Network Working Group C. Lynch
Request for Comments: 2288 Coalition for Networked Information
Category: Informational C. Preston
Preston & Lynch
R. Daniel
Los Alamos National Laboratory
February 1998
Using Existing Bibliographic Identifiers
as
Uniform Resource Names
Status of this Memo
This memo provides information for the Internet community. It does
not specify an Internet standard of any kind. Distribution of this
memo is unlimited.
Copyright Notice
Copyright (C) The Internet Society (1998). All Rights Reserved.
Abstract
A system for Uniform Resource Names (URNs) must be capable of
supporting identifiers from existing widely-used naming systems.
This document discusses how three major bibliographic identifiers
(the ISBN, ISSN and SICI) can be supported within the URN framework
and the currently proposed syntax for URNs.
1. Introduction
The ongoing work of several IETF working groups, most recently in the
Uniform Resource Names working group, has culminated the development
of a syntax for Uniform Resource Names (URNs). The functional
requirements and overall framework for Uniform Resource Names are
specified in RFC 1737 [Sollins & Masinter] and the specification for
the URN syntax is RFC 2141 [Moats].
As part of the validation process for the development of URNs the
IETF working group has agreed that it is important to demonstrate
that the current URN syntax proposal can accommodate existing
identifiers from well established namespaces. One such
infrastructure for assigning and managing names comes from the
bibliographic community. Bibliographic identifiers function as names
for objects that exist both in print and, increasingly, in electronic
formats. This memo demonstrates the feasibility of supporting three
Lynch, et. al. Informational [Page 1]
RFC 2288 Bibligraphic Identifiers February 1998
representative bibliographic identifiers within the currently
proposed URN framework and syntax.
Note that this document does not purport to define the "official"
standard way of moving these bibliographic identifiers into URNs; it
merely demonstrates feasibility. It has not been developed in
consultation with these standards bodies and maintenance agencies
that oversee the existing bibliographic identifiers.

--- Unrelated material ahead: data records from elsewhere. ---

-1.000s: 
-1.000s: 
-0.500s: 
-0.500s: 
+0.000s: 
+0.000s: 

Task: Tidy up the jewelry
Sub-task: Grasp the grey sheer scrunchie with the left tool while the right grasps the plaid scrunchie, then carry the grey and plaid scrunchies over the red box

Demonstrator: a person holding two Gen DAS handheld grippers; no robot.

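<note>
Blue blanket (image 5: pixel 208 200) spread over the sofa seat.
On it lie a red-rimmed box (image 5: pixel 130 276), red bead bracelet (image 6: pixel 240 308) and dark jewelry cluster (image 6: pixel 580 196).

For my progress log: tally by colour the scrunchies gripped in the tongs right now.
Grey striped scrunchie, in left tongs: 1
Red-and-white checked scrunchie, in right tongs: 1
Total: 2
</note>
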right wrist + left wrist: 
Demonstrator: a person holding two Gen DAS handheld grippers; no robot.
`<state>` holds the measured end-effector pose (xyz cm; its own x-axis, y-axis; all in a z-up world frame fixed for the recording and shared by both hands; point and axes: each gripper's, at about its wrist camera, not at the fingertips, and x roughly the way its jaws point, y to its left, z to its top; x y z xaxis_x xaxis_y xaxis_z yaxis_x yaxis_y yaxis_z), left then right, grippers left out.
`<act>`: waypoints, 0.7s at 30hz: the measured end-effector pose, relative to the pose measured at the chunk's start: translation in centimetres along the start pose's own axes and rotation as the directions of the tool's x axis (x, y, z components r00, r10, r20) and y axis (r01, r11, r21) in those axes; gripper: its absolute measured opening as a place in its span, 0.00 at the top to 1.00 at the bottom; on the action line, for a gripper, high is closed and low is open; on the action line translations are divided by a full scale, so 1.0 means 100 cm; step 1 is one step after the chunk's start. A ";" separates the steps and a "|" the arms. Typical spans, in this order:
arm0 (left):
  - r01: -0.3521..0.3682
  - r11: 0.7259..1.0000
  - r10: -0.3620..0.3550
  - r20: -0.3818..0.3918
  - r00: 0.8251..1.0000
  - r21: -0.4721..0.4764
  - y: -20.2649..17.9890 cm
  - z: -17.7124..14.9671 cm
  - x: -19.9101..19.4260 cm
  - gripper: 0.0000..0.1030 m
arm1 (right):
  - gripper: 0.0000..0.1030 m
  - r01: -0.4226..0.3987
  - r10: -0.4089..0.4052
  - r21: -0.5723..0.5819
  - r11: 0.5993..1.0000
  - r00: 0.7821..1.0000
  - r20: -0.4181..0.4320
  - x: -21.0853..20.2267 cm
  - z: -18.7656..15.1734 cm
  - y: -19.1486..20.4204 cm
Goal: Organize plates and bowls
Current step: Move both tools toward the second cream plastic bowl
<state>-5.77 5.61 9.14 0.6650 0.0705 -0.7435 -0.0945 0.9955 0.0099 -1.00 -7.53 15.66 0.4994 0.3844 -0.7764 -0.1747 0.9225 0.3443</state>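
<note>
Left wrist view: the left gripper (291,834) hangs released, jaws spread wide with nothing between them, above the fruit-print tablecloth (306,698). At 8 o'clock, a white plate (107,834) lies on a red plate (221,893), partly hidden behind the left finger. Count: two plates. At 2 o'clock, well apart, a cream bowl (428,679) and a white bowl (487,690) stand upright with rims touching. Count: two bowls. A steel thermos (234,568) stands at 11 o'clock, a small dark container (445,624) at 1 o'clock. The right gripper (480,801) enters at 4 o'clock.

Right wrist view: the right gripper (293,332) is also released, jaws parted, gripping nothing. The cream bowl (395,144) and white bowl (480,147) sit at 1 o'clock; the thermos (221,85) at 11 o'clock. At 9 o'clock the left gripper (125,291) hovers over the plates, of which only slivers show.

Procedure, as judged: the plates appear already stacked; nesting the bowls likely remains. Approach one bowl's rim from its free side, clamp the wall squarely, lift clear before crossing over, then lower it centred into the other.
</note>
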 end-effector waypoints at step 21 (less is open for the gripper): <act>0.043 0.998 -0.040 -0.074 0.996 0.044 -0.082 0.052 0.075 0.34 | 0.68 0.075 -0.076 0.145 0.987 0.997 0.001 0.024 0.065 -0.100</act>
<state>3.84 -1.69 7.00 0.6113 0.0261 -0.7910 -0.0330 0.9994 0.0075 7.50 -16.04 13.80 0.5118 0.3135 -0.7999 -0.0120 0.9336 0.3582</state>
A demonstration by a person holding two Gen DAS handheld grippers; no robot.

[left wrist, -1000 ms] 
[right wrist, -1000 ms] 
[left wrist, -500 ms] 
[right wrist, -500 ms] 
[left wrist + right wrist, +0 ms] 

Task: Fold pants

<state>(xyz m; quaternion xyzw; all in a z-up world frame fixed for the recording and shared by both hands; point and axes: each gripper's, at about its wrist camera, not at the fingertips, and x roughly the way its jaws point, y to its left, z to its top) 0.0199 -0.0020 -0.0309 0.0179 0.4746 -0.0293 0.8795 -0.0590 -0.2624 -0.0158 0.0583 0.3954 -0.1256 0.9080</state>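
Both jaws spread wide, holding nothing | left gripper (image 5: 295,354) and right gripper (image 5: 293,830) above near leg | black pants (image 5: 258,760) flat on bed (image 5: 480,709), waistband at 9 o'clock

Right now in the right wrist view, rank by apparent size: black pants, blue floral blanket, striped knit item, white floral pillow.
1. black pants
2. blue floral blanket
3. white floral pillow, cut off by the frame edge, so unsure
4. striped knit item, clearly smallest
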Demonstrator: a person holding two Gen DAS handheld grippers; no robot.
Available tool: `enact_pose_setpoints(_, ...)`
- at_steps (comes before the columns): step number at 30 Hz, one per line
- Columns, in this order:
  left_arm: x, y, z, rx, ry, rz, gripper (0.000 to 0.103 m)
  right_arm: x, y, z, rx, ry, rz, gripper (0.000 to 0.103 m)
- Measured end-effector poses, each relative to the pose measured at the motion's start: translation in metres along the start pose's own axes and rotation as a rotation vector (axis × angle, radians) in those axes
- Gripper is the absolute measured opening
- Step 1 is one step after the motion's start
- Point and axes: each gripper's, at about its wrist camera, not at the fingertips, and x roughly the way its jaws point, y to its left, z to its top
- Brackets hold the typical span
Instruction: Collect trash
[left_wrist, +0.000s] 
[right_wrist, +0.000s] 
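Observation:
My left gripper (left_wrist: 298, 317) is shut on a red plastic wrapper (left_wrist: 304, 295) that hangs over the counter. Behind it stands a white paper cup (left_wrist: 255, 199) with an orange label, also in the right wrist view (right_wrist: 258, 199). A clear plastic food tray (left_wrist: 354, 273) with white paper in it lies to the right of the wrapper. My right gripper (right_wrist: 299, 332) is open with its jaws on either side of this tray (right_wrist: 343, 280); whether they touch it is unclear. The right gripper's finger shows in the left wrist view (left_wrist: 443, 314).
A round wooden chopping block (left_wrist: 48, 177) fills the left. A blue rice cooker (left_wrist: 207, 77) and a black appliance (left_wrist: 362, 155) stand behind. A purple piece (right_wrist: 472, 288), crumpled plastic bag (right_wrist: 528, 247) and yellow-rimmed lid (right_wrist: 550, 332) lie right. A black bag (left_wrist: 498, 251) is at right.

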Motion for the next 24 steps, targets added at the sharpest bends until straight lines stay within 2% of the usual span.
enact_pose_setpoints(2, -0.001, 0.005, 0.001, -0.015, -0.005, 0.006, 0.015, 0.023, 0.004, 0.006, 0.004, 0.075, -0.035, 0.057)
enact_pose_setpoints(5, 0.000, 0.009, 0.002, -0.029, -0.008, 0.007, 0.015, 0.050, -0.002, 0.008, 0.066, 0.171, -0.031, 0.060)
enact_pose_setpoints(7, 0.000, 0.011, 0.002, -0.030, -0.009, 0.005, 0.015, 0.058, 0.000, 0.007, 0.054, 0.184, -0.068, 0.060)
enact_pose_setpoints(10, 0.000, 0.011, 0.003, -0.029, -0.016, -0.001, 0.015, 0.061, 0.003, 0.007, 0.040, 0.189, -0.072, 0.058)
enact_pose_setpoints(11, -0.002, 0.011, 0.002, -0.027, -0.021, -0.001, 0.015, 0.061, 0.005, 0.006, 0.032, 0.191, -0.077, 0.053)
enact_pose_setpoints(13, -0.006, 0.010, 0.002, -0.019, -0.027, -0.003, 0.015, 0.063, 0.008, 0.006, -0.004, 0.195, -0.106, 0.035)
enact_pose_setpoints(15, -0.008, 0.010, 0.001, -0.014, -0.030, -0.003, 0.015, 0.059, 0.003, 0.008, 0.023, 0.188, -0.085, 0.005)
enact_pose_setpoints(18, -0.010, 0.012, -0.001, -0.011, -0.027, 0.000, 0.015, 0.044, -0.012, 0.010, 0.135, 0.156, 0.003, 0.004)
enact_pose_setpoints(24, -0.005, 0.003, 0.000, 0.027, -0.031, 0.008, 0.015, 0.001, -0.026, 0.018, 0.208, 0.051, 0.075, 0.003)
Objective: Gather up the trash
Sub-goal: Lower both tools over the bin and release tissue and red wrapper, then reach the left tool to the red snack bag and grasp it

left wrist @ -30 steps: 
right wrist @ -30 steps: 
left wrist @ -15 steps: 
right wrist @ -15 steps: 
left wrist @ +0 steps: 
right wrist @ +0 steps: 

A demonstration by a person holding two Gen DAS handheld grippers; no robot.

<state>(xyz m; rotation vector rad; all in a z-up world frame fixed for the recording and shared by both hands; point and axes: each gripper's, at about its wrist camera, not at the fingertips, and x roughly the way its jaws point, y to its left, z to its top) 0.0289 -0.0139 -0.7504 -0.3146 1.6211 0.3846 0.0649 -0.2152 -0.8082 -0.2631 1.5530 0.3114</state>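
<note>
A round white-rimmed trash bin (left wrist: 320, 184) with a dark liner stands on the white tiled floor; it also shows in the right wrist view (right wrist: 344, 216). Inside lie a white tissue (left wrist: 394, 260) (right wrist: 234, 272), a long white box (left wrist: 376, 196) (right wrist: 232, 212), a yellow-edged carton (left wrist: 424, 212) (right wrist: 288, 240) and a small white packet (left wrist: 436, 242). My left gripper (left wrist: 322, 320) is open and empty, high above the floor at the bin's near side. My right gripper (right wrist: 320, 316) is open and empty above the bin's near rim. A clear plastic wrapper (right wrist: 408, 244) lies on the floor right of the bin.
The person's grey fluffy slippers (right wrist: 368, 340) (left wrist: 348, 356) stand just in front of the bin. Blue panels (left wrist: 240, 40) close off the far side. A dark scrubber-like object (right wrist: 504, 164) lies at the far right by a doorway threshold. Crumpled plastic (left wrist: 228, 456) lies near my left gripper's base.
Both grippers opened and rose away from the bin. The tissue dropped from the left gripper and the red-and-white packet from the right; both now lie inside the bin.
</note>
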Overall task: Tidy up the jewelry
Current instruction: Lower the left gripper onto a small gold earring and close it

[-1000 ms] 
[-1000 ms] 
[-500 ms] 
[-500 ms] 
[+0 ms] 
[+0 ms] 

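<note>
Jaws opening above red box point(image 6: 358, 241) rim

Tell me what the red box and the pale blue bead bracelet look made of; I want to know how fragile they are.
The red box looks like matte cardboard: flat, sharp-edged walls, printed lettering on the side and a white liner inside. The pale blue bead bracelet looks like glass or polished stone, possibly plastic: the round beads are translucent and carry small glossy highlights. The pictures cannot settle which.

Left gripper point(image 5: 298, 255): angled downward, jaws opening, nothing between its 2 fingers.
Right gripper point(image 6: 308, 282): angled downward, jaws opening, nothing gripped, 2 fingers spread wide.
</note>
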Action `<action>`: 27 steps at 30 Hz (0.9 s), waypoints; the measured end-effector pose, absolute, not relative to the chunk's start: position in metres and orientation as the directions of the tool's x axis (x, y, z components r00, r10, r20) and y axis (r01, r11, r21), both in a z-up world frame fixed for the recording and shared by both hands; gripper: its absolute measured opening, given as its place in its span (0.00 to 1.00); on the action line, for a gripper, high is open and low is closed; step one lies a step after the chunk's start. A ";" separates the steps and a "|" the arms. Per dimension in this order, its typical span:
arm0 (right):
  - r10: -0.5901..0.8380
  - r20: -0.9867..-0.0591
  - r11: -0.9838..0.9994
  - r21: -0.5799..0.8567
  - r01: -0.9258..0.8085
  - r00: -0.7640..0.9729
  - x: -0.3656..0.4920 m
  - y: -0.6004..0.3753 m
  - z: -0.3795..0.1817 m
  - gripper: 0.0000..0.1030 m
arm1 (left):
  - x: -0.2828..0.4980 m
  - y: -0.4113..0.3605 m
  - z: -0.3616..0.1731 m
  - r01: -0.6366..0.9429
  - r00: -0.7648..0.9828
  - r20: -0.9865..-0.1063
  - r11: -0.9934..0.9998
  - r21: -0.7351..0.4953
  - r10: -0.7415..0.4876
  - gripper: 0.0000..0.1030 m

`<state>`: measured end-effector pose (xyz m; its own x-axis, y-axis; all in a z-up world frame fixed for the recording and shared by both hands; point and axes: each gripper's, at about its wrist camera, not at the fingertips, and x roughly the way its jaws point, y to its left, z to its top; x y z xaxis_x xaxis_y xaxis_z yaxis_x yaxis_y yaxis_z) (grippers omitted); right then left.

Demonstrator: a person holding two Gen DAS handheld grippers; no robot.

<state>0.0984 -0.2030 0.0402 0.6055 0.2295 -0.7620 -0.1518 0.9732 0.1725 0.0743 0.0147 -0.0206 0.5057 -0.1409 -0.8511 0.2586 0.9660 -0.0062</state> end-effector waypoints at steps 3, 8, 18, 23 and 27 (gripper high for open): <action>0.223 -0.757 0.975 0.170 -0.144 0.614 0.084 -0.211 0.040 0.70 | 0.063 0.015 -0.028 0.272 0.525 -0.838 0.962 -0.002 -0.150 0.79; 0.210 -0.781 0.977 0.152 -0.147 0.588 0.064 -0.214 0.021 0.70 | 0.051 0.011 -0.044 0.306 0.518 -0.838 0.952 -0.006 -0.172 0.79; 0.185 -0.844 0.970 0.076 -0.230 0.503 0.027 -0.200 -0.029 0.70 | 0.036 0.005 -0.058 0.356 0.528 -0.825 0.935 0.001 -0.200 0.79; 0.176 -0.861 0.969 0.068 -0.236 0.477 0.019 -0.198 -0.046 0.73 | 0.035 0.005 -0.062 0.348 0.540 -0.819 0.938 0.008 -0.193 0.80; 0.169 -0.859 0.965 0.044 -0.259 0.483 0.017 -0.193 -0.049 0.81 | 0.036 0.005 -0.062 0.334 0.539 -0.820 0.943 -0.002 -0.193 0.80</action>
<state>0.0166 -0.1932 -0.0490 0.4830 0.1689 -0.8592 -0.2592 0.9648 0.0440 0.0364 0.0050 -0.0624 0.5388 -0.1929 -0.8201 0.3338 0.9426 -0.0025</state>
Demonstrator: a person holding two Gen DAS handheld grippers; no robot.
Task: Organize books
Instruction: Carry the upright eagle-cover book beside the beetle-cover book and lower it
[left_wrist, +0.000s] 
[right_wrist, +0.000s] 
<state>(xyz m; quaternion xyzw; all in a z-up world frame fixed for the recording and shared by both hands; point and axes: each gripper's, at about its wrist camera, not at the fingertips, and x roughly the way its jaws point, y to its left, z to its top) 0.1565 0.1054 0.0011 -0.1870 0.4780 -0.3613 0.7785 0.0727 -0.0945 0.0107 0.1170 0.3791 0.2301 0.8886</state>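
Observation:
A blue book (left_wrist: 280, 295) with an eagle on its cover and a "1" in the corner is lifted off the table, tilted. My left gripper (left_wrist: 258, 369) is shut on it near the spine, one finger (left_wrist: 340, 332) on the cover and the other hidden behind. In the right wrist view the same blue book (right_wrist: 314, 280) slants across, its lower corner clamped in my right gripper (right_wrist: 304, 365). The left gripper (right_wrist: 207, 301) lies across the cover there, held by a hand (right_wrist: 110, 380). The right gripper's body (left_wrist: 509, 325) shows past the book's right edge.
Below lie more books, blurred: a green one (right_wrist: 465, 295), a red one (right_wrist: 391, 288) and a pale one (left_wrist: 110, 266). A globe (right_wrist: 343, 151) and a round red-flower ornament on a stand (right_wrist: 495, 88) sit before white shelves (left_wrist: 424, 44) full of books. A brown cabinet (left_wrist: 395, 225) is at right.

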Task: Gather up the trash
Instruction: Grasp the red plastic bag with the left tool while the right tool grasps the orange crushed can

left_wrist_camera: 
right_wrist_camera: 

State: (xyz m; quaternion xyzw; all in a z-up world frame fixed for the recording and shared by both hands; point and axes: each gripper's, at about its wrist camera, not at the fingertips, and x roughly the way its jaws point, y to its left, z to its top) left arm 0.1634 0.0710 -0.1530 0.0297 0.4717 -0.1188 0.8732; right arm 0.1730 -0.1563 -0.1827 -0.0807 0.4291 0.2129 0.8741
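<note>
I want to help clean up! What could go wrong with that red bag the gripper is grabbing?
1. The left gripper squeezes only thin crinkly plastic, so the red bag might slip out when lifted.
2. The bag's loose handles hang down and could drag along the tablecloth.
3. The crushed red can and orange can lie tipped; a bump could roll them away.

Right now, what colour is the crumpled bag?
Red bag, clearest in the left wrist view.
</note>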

Any actual
Internet standard for encoding these bibliographic identifiers as
URNs will need to be developed in consultation with the responsible
standards bodies and maintenance agencies.
In addition, there are several open questions with regard to the
management and registry of Namespace Identifiers (NIDs) for URNs.
For purposes of illustration, we have used the three NIDs "ISBN",
"ISSN" and "SICI" for the three corresponding bibliographic
identifiers discussed in this document. While we believe this to be
the most appropriate choice, it is not the only one. The NIDs could
be based on the standards body and standard number (e.g. "US-ANSI-
NISO-Z39.56-1997" rather than "SICI"). Alternatively, one could lump
all bibliographic identifiers into a single "BIBLIOGRAPHIC" name
space, and structure the namespace-specific string to specify which
identifier is being used. Any final resolution of this must wait for
the outcome of namespace management discussions in the working group
and the broader IETF community.
For the purposes of this document, we have selected three major
bibliographic identifiers (national and international) to fit within
the URN framework. These are the International Standard Book Number
(ISBN) [ISO1], the International Standard Serials Number (ISSN)
[NISO1,ISO2, ISO3], and the Serial Item and Contribution Identifier
(SICI) [NISO2]. An ISBN is used to identify a monograph (book). An
ISSN is used to identify serial publications (journals, newspapers)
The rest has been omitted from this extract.